Robar en despoblado… con computadora

En lugar  de que los políticos  anden pensando  cómo  la tecnología puede ayudar  a  la población a tener mejor atendidos  sus  asuntos, más  rápidos  y transparentes sus  trámites, a la mano  la información y  copias   que  el gobierno tiene  y  debe  darles,  vemos  con  rabia  que   lo  atractivo para ellos es  ver cómo, mediante aparatitos  y  alianzas  con  voraces operadores de   plataformas,  pueden  sacarnos  a los habitantes  más dinero  del  que a mano  nos  quitan   sin remedio.

Lo  de las   “foto multas” es  el ejemplo más   descarado  de la insaciable codicia  de los  políticos   que  mantenemos y  enriquecemos, listos  para ofrecernos como  esclavos  a  empresarios   indecentes,  socios   suyos  en  la   “cultura” de  meter la mano en  el  bolsillo del  ciudadano.

De  sobra  es   conocido y padecido  que los   gobiernos  tienen, en los  policías  de tránsito,  agentes   viales, “mordelones”,  recaudadores extras de mayores   dineros  que prefieren  entregar   los  particulares, ante  la  seguridad de que aquí   no  hay  justicia,  oponerse  a  la  extorsión oficial es exponerse   a   peores acciones,  y lo “normal”  es entregar lo que  “el del gobierno” diga:  a sabiendas  de  que  parte es para  él y lo principal “para  el de  arriba”.

Pero claro  que  los  políticos  “de  arriba”  desconfían de sus agentes que mandan a  robar. Por  supuesto que no los  ponen  ahí por  honrados  y menos por derechos.  Entonces,  ven  en la  llegada   de la  tecnología   al extenso campo de  la  “mordida”, la  solución  a su problema  de   ver disminuidos  sus  robos por “fallas  humanas”.  Asociarse  con empresarios corruptos y  corruptores, fijándose   cuotas obligatorias de robo   a  los  ciudadanos, para no   dejar  nada   a  la improvisación  o al ocultamiento entre ladrones, es   la gran solución  para políticos  en  el  gobierno. Las  máquinas no olvidan “mochilas”,   no tienen que  arreglarse   con  las  víctimas de las  extorsiones oficiales, no  se  dejan por ahí  algunos billetes   sin “reportar al  de  arriba”. Negocio político redondo, ese  de las  “foto multas”, hasta con  número de  robos , según  cuotas  del  rumbo explotado;  como  en los imperios  de la mafia, con sus  repartos  de espacios  y  montos de cuotas   a los cómplices.

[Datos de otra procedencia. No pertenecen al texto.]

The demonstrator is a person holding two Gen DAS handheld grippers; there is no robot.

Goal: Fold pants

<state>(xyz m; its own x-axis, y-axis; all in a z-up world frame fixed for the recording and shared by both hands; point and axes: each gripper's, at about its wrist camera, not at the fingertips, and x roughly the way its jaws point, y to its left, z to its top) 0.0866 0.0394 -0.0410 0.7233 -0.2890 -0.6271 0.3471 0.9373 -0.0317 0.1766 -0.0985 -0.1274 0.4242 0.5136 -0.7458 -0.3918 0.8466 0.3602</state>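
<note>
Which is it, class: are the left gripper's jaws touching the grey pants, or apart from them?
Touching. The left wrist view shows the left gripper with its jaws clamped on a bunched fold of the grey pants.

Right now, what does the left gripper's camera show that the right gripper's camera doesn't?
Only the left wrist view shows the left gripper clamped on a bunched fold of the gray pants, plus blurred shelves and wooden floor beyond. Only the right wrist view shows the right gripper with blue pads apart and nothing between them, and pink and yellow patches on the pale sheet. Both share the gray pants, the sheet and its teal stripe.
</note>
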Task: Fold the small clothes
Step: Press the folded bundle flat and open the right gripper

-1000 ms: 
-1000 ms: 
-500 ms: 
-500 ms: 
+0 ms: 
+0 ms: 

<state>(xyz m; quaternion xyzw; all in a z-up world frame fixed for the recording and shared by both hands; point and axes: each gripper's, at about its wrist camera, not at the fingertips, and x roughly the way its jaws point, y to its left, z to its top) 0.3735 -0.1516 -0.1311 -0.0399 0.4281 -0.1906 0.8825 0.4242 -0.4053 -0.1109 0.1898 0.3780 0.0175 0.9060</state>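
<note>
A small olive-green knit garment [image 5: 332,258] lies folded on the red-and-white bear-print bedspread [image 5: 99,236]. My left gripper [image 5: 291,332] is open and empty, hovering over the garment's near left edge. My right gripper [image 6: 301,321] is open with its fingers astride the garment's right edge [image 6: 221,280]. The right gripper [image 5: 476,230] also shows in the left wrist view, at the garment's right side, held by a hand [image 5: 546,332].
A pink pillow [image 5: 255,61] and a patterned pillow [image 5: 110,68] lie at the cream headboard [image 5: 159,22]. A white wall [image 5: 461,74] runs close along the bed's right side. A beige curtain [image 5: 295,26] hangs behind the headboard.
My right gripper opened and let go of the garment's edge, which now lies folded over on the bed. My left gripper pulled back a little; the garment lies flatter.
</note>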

Tremendo  e inhumano el  nuevo negocio  de los políticos  mexicanos, por  supuesto que  alentados  y acompañados de honestos  empresarios, pero…

Pero  resulta  que  agarran parejo  y no reparten, ni  admiten  “libre   competencia”, digamos  de otros  políticos, de otra  “autoridá” de las muchas   que  mantenemos   y que   también  pueden automatizar la mordida, comprar   camaritas alemanas, mandar   elevar el monto de las  multas  hasta  el infinito  y  meterlo todo  en  computadoras apantallantes que  según eso “no se  equivocan”, como cuando tus gobernantes  te  roban a  mano.

Y vinieron las  envidias  ante  las cantidades  majaderamente millonarias  que deja  este  nuevo tipo de robo, tanto para  los políticos  como para los “emprendedores” socios. Y   entonces  se  acordaron  del  derecho. Y vinieron los  amparos: las  “foto  multas” son  inconstitucionales.  El magnífico nuevo negocio  -que no  hay por qué  atribuir  a la corrupción,  sino  al emprendurismo tecnológico, para no  disgustar en Los Pinos-  va en contra de lo ordenado  en la Carta Magna. Videos  o  retratos  sacados por particulares no  deben   ser  tomados  como prueba  absoluta para   sancionar y  robar;  hay derecho de  audiencia. Igual, el gobernante no  debe delegar las  funciones de policía, a  cómplices  o  socios  del negocio de  “fotomultas”   y  menos “garantizarle” una cuota mínima de  víctimas despojadas  de  su  dinero “mediante  computadoras”.

Ahora la Suprema Corte  de  Justicia,  le  entrará  al fondo de  la  cuestión;  con lo  que  se supone  que   con el  final de este  sexenio, se  terminará con ese  añadido  al   robo oficial  -que no  es   corrupción, sino “cultura”- donde ya ni  madre  necesitaron porque hicieron a un lado a los intermediarios  humanos.

Se  supone  que  ese negocio  sucio terminará  el  próximo año.

Ya vendrán  para  el próximo sexenio los  avances  tecnológicos con el  “robot mordelón implacable”   en  cada  esquina.